Der Stadtverordnetenversammlung wurden die Zwischenergebnisse der Machbarkeitsstudie zur Fuß- und Radwegequerung am Bahnhof Zeppelinheim vorgelegt. Auch im Ortsbeirat Zeppelinheim wurde das Thema in der Sitzung am 21. Januar ausführlich beraten.
Hessen Mobil plant einen Geh- und Radweg entlang der L 3262 von Dreieich-Buchschlag bis zum Flughafen Frankfurt. In diesem Zusammenhang wird auch untersucht, wie die Querung der Bahntrasse in Zeppelinheim künftig sicherer, fuß- und radverkehrsfreundlich gestaltet und die barrierefreie Erreichbarkeit der Bahnsteige am Bahnhof Zeppelinheim verbessert werden kann.
Insgesamt wurden in der Machbarkeitsstudie, die Hessen Mobil gemeinsam mit der Stadt Neu-Isenburg, dem Kreis Offenbach, dem Regionalverband Frankfurt RheinMain, der Bahn und dem RMV beauftragt hat, 21 Varianten für eine Über- oder Unterführung der Bahntrasse untersucht. Dabei wurde u.a. die technische Umsetzbarkeit, Eingriffe in bestehende Strukturen, Auswirkungen auf angrenzende Waldflächen sowie Kosten und Nutzen abgewogen, gegenübergestellt und bewertet. Zahlreiche Varianten schieden aus, weil sie mit erheblichen Eingriffen in den geschützten Waldbestand verbunden, baurechtlich schwierig oder aus Platzgründen nicht realisierbar wären.
Der Magistrat empfiehlt der Stadtverordnetenversammlung die Variante 1.5.3 weiterzuverfolgen, den Neubau einer Rad- und Fußwegbrücke auf Höhe der Unterführung, die dabei weiterhin erhalten bleibt. Die Variante sieht eine geradlinige Überführung mit Rampen entlang der Flughafenstraße vor und ermöglicht eine Querung der Bahntrasse ohne zusätzlichen Eingriff in den Wald. Die vorhandenen Parkflächen können dabei weitestgehend erhalten bleiben.

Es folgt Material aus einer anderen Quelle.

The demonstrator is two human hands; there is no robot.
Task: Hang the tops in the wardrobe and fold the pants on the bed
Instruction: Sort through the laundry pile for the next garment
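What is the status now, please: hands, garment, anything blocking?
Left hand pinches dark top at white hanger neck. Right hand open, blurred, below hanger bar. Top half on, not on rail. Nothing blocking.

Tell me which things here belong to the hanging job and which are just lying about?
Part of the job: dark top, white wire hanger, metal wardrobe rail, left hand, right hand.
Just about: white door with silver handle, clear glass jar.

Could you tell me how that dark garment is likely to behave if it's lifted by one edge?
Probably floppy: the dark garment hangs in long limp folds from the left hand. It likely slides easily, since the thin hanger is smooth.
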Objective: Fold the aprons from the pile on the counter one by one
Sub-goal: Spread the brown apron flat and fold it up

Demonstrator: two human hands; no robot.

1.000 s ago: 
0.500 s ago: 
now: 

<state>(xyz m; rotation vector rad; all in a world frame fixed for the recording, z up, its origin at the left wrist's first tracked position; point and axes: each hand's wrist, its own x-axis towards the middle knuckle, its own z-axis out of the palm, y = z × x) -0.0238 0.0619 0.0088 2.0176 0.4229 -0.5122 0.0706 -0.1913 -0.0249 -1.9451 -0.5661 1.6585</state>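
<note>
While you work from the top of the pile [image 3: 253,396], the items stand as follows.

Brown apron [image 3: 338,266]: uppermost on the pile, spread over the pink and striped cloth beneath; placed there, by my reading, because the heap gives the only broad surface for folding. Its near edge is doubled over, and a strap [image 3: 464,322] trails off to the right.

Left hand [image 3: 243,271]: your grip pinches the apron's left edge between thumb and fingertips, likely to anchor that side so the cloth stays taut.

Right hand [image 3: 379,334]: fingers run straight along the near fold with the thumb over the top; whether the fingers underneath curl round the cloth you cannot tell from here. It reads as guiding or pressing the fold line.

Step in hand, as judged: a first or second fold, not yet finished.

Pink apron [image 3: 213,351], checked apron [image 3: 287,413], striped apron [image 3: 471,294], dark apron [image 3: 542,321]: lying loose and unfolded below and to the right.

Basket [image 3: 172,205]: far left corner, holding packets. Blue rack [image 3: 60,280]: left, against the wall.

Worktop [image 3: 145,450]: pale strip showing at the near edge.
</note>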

Um die barrierefreie Erreichbarkeit der Bahnsteige zu erzielen, wurden bei dieser Variante Aufzugsanlagen ergänzt, die von der Brücke direkt auf die Bahnsteige führen. Die vorhandene Unterführung bleibt von der Maßnahme unberührt und kann weiterhin von Personen ohne Einschränkungen genutzt werden. Alle Maßnahmen und Varianten, die mit baulichen Eingriffen im Bereich der Bahntrasse einhergehen, haben aus baurechtlichen und finanziellen Gründen eine sehr geringe Realisierungswahrscheinlichkeit.

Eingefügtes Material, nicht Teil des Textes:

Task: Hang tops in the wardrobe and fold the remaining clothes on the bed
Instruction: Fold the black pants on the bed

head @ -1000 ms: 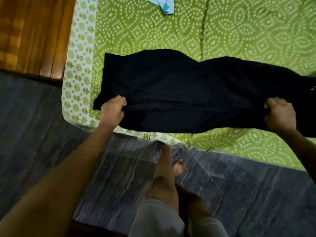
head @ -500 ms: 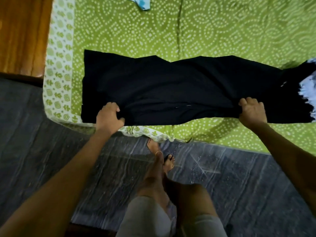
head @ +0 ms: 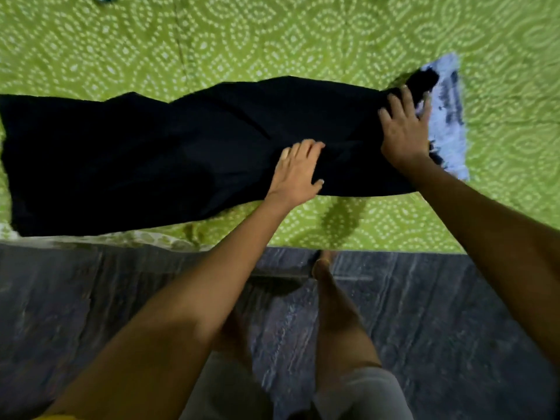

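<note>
Black soft cloth garment (head: 181,153) is lying long and flat across the green dotted bed sheet (head: 272,40), near the bed's edge, so it is easy to fold. Both hands are pressing down with straight, spread fingers, gripping nothing. The left hand (head: 298,171) is resting on the middle. The right hand (head: 404,128) is flattening the end, beside a pale blue-white cloth (head: 448,116). No writing is showing.

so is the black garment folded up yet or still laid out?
Laid out: the black garment lies as one long strip across the green bedsheet, left hand and right hand flat on it.
</note>
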`<move>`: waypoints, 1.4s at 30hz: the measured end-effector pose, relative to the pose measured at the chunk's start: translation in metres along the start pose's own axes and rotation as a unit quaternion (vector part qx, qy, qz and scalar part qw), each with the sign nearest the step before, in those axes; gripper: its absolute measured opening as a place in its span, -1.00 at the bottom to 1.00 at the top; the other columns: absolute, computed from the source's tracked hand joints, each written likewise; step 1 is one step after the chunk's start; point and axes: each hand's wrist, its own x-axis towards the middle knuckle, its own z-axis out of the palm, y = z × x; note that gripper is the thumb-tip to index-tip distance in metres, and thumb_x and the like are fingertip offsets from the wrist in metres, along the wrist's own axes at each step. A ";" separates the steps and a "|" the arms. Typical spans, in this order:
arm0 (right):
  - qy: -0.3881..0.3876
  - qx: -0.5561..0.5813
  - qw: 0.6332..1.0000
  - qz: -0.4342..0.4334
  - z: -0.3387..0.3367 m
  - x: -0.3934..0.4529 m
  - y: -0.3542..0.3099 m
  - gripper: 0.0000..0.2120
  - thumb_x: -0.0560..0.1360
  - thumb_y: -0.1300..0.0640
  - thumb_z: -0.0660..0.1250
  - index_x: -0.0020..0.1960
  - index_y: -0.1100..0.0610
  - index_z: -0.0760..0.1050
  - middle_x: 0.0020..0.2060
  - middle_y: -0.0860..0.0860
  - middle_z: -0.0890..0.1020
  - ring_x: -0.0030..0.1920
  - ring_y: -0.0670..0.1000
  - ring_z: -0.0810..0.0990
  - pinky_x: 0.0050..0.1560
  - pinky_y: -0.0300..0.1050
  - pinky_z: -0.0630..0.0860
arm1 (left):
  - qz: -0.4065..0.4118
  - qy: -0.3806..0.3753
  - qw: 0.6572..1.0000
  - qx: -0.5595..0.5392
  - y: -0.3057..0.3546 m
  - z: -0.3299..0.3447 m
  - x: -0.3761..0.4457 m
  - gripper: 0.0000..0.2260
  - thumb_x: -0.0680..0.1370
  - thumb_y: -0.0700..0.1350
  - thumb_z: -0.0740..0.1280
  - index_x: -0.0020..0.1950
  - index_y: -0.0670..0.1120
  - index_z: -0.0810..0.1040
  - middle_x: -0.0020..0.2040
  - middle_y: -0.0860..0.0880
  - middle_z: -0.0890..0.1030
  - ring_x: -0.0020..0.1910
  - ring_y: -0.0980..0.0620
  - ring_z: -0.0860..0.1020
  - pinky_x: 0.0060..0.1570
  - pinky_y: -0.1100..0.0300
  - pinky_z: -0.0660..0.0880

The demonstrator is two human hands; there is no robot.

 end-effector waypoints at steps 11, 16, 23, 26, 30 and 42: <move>0.125 -0.027 0.981 -0.148 -0.034 0.024 0.106 -0.78 0.26 0.35 0.31 -0.13 0.24 0.38 -0.34 0.19 0.51 -0.32 0.16 0.53 -0.37 -0.10 0.31 | -0.032 0.172 0.984 -0.035 0.035 0.037 0.007 -0.74 0.29 -0.35 0.34 -0.04 -0.23 0.52 -0.14 -0.17 0.54 -0.12 -0.05 0.47 -0.11 0.13 0.36; -0.003 0.109 0.979 -0.174 0.047 -0.073 0.123 -0.66 0.26 0.21 0.34 -0.01 0.32 0.45 -0.21 0.29 0.53 -0.17 0.27 0.55 -0.13 0.02 0.39 | -0.093 -0.048 0.993 -0.053 0.027 0.047 -0.003 -0.80 0.36 -0.30 0.32 -0.03 -0.18 0.46 -0.07 -0.11 0.48 -0.01 -0.11 0.49 -0.08 0.06 0.40; 0.139 0.507 0.797 0.298 0.057 -0.051 0.142 -0.52 0.29 -0.15 0.43 0.00 0.20 0.49 -0.12 0.06 0.54 -0.07 0.04 0.51 0.01 -0.03 0.43 | 0.016 -0.041 0.998 -0.040 0.044 0.028 0.035 -0.50 0.36 0.05 0.45 0.20 -0.12 0.43 0.08 -0.06 0.46 0.09 -0.04 0.47 0.08 0.06 0.42; -0.102 0.719 0.576 0.375 0.062 -0.029 0.134 -0.41 0.00 -0.20 0.62 -0.11 0.11 0.58 -0.22 -0.01 0.62 -0.22 0.00 0.58 -0.14 -0.07 0.51 | 0.015 -0.082 0.996 0.017 0.057 0.039 0.046 -0.25 0.34 0.29 0.39 0.39 -0.08 0.30 0.24 -0.05 0.40 0.20 -0.06 0.40 0.19 0.02 0.36; -0.143 0.696 0.636 0.302 0.057 -0.015 0.130 -0.65 0.24 0.22 0.58 -0.03 0.31 0.59 -0.25 -0.07 0.69 -0.24 -0.12 0.65 -0.16 -0.15 0.61 | 0.021 -0.077 0.993 0.090 0.075 0.055 0.047 -0.08 0.34 0.33 0.35 0.54 -0.04 0.05 0.51 -0.09 0.15 0.38 -0.13 0.26 0.32 -0.03 0.19; 0.040 0.343 0.856 0.384 0.039 0.011 0.231 -0.32 0.32 -0.07 0.40 0.30 0.27 0.34 0.13 0.16 0.49 0.13 0.11 0.48 0.23 0.03 0.36 | -0.040 -0.089 0.991 0.088 0.063 0.052 0.042 -0.25 0.54 0.21 0.19 0.55 -0.04 -0.13 0.56 -0.06 -0.10 0.54 -0.06 -0.11 0.47 0.01 -0.16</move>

Die Kosten in Höhe von grob geschätzten 3,2 Mio. Euro, die bei Variante 1.5.3 die Radwegeführung betreffen, werden im Rahmen des Radwegebaus an der L3262 Hessen Mobil zugeordnet. Die Finanzierung der Maßnahmen zur Herstellung der Barrierefreiheit am Bahnhof, die bei dieser Variante etwa 1,3 Mio. Euro für die Aufzüge betragen, liegt in der Zuständigkeit von Bahn und RMV.

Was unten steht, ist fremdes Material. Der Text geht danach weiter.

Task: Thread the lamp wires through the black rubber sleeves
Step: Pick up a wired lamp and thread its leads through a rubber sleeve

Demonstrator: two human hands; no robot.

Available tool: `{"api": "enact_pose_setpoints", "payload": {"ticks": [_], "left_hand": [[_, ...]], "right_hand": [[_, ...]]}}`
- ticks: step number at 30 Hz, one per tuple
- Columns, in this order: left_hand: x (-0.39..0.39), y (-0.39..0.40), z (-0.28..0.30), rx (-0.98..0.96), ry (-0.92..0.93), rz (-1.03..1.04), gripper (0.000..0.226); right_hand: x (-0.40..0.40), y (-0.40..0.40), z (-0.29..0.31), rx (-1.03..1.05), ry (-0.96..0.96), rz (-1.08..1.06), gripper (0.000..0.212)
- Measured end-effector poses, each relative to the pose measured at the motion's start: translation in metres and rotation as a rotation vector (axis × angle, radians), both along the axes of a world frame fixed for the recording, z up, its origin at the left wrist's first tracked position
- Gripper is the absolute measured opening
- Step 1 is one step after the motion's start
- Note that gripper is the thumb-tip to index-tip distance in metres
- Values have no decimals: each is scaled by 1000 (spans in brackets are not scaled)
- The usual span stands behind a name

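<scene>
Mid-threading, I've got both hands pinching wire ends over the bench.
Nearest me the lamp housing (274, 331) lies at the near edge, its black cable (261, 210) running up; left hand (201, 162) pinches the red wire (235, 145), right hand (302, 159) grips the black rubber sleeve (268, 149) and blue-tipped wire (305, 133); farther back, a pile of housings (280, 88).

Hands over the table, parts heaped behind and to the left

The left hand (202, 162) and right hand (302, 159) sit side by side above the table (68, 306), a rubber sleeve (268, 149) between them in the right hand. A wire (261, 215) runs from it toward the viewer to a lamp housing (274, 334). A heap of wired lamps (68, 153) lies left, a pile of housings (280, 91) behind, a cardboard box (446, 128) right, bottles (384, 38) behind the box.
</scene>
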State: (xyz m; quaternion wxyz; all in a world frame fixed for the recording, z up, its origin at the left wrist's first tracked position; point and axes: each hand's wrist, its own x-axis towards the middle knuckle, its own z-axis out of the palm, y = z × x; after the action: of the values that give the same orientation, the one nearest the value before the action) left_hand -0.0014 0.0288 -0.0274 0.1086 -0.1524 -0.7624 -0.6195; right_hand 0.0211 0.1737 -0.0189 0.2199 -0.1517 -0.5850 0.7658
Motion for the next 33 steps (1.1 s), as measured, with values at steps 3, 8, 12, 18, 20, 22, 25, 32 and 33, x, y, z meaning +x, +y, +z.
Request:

Bürgermeister Dirk Gene Hagelstein sagt: „Unser Ziel bleibt, eine sichere, barrierefreie und umweltverträgliche Lösung für den Bahnhof Zeppelinheim umzusetzen. Wir werden unsere Forderungen auch bei den nächsten Planungsschritten von Hessen Mobil, der Deutschen Bahn sowie dem RMV mit Nachdruck verfolgen“.